Running/allowing installations is pretty much the same, the notarization check can also be bypassed by using “Open” from right-clicking an installer package.
There are huge changes to the file system, though they are transparent to the user. Mainly, the system is now locked off in a read-only part of the file system. I think most of my installers are OK with this. Postgres, PostGIS and pgRouting may have problems, as they are installed in a part of the system that may not be accessible.
There are also new access provisions – there may be a lot of alerts popping up asking to allow access to parts of the file system.
Well, my QGIS build is now an official alternate build, and the download hosting returns to my site. It seems many people think an all-in-one drag-n-drop installation is THE correct method of Mac app installation. I’ll keep doing my build my way as long as I have the energy and interest (hopefully for a long time).
There may be some changes.
- I’ll keep the separate components installation (ie outside the QGIS app) – I especially use GDAL extensively in the Terminal and Automator and with python.
- I don’t know yet if I’ll keep everything on one disk image, but at least I’ll probably separate GDAL back into its own installer, that’s easier to maintain.
- I’m thinking about externalizing GRASS for Processing. Probably using the official GRASS app. Direct GRASS data access would still use an internal GRASS, but it will only be enough for data access, maybe combined with the GDAL GRASS plugin. Maybe this will help it actually work. Though, the GRASS app is also all-in-one, adding to the duplication bloat. GRASS is a very low priority for me.
I need to work on some major updates – GDAL 3, PROJ 6, Postgres/PostGIS.
Postgres finally updated to 9.6, along with the PostGIS (to 2.4.5) and pgRouting (to 2.6.1) extensions. As with the rest of the recent packages (GDAL, QGIS), minimum macOS 10.10. That includes the transition PostGIS and pgRouting for for Postgres 9.4, because of C++ needs for pgRouting.
This is a major upgrade, see the upgrade readme on the disk image for details. A quick summary from Postgres 9.4 to 9.6 in place:
- Upgrade your system to at least 10.10 Yosemite
- Update PostGIS and pgRouting extensions (if installed) to the transition versions made for Postgres 9.4, including running extension updates on your databases
- Update Postgres to 9.6 plus the same-version extensions made for PG 9.6
- run pg_upgrade
QGIS 3.0.1 and 2.18.18 are available, and now you can download it from the QGIS website!
QGIS 3 can’t seem to find external tools, including Python, and GDAL tools and some needed for Processing. There used to be settings for this but they’re gone.
For now the workaround is to go to the QGIS Preferences -> System.
- Under the Environment section, turn on Use Custom Variables.
- Add (+) a variable
- Select Prepend from the Apply popup
PATH for the variable
- Enter the following for the value:
- Quit QGIS 3 and start it up again, GDAL tools and processing algorithms should find needed tools now.

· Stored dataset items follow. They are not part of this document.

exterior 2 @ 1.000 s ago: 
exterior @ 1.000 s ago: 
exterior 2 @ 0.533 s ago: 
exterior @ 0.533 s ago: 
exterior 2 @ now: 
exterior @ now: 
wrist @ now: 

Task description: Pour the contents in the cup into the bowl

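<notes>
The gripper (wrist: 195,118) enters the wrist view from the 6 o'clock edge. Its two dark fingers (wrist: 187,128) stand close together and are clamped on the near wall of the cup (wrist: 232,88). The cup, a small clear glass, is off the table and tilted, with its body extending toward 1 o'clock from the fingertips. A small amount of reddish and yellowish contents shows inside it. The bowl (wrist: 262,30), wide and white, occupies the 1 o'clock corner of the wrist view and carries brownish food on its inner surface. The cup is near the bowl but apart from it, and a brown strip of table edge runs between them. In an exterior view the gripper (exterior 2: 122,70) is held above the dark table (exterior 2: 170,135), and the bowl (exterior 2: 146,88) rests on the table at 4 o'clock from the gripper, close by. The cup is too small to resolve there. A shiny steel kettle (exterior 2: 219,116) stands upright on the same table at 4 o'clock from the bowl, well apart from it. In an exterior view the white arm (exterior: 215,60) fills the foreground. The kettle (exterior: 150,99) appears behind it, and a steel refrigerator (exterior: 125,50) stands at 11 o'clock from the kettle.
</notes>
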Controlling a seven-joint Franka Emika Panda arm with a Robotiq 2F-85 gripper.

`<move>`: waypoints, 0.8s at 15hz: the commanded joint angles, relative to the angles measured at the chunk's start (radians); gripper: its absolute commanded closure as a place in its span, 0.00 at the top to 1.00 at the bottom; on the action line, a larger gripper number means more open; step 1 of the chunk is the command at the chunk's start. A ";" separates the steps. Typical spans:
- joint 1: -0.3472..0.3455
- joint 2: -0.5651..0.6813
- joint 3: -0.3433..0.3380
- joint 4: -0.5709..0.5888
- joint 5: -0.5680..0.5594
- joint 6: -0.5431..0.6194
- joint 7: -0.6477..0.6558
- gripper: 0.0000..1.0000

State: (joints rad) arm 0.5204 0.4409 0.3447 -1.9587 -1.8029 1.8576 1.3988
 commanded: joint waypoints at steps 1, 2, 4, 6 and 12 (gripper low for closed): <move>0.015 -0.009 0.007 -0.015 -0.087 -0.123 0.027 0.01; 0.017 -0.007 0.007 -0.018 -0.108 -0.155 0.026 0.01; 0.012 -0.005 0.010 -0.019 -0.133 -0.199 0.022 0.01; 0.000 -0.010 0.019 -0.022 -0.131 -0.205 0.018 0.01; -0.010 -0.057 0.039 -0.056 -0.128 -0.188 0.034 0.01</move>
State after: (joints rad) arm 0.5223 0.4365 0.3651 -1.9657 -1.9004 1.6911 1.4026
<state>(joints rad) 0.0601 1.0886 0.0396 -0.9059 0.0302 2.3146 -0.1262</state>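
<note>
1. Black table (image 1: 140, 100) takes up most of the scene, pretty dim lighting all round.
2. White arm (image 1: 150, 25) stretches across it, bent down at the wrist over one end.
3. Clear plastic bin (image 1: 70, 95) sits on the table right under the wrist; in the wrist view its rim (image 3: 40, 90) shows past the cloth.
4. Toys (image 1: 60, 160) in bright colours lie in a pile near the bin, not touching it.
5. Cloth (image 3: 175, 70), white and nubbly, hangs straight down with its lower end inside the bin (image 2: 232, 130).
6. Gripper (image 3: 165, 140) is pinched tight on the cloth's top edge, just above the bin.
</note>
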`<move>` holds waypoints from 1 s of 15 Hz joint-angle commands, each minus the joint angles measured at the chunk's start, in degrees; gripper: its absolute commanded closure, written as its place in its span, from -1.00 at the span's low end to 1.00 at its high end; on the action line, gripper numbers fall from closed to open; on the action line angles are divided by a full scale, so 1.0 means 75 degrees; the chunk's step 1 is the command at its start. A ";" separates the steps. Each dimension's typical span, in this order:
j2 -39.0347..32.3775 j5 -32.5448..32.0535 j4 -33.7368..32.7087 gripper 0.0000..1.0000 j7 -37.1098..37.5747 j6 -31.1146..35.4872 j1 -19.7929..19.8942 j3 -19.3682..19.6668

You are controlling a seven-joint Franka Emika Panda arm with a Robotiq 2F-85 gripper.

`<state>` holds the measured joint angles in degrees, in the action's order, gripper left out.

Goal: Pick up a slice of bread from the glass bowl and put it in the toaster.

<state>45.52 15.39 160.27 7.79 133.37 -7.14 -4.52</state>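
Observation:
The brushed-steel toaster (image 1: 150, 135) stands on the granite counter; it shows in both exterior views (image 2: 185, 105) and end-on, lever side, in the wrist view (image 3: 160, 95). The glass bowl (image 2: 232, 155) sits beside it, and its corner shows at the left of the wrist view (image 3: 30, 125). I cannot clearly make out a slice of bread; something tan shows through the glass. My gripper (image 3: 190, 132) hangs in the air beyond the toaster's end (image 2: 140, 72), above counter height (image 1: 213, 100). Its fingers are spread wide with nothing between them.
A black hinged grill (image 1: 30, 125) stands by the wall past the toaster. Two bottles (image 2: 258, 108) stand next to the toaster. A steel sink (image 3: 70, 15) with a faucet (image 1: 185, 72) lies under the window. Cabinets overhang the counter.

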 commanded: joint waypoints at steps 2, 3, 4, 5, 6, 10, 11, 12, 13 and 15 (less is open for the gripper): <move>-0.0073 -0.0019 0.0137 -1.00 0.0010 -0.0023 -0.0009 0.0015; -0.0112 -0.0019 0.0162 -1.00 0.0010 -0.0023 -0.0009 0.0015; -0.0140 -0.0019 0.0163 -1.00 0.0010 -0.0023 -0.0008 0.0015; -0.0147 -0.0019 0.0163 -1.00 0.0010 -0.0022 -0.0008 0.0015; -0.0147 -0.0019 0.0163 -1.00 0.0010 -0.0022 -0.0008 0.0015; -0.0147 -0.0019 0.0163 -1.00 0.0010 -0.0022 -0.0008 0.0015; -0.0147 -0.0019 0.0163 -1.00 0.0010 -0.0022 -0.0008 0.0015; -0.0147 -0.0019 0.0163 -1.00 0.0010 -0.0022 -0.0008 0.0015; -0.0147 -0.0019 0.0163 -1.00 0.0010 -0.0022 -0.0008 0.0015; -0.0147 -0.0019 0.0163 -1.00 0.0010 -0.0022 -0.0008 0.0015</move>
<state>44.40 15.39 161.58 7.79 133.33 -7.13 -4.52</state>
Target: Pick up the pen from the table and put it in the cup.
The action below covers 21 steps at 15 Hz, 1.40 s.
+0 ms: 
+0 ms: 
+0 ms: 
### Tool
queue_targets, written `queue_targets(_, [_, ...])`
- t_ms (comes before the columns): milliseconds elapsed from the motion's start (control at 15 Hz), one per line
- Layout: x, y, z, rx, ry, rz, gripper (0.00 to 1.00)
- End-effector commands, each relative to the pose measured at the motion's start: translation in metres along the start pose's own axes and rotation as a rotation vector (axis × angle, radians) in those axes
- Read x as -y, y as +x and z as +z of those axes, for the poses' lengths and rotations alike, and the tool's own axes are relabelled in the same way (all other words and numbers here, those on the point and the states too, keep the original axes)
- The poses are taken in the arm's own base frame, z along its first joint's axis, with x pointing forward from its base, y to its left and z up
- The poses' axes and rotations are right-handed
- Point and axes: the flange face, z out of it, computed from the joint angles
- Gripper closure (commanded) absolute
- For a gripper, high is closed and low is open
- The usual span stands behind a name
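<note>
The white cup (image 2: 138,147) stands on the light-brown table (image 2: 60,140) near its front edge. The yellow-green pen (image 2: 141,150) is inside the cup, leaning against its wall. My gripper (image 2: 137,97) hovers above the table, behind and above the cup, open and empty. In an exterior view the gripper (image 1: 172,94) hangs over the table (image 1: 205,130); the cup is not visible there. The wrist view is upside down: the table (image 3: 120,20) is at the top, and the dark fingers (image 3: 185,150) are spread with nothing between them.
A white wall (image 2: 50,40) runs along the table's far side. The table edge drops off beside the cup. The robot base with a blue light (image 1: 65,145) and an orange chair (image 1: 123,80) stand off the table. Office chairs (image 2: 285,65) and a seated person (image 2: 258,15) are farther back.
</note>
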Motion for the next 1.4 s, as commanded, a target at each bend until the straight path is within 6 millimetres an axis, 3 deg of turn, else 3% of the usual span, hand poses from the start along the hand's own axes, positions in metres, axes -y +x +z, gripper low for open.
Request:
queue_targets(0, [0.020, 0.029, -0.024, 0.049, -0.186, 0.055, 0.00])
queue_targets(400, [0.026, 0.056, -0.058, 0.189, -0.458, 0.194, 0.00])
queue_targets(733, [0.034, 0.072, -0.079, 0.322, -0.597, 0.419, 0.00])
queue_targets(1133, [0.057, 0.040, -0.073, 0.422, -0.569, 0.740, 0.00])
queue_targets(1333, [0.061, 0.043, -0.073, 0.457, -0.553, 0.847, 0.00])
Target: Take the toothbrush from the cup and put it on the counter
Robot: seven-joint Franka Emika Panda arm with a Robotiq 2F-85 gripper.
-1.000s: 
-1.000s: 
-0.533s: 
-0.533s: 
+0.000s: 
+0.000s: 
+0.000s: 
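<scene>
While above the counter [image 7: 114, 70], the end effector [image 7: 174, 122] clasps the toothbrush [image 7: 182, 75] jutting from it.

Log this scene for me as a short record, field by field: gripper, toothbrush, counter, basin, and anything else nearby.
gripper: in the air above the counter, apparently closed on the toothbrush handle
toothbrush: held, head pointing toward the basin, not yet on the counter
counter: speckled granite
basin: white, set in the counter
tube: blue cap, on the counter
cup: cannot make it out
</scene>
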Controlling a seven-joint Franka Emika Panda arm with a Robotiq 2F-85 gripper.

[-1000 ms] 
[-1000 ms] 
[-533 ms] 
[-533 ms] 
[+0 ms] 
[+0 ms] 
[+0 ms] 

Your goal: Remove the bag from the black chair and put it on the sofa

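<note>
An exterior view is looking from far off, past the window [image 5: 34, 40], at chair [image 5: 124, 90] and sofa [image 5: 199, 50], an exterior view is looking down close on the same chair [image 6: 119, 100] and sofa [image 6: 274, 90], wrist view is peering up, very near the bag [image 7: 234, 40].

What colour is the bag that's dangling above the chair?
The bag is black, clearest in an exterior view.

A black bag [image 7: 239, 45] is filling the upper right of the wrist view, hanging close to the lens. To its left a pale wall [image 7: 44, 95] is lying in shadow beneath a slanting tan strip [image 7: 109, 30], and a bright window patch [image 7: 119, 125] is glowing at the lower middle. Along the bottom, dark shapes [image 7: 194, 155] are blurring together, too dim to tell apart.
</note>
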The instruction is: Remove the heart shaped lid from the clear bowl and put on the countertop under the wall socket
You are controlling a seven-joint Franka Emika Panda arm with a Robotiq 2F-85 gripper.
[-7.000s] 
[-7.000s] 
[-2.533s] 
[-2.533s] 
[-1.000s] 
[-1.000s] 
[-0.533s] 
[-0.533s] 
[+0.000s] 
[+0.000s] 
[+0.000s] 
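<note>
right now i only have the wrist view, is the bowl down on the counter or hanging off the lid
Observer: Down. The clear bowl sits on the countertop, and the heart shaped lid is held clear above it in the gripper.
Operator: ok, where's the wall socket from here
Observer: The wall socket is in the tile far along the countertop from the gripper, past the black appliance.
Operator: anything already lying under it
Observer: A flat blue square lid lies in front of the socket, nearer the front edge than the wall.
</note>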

QGIS 3.0.0-3 should fix the non-working GRASS problem. The key was my adding the “3” to the app name with a space, the GRASS internals didn’t like that. So I removed the space – it’s now QGIS3.app. The installer removes the contents of the original QGIS 3.app, but not the app folder itself, so you need to delete that from your Applications folder.
It also looks like the rebuild fixed the missing SAGA processing tools.
On to figuring out why GDAL tools do not work…
Because QGIS links the python library, you must install the python.org Python 3.6. You can’t substitute another python 3 installation. Sorry, that’s the way it is.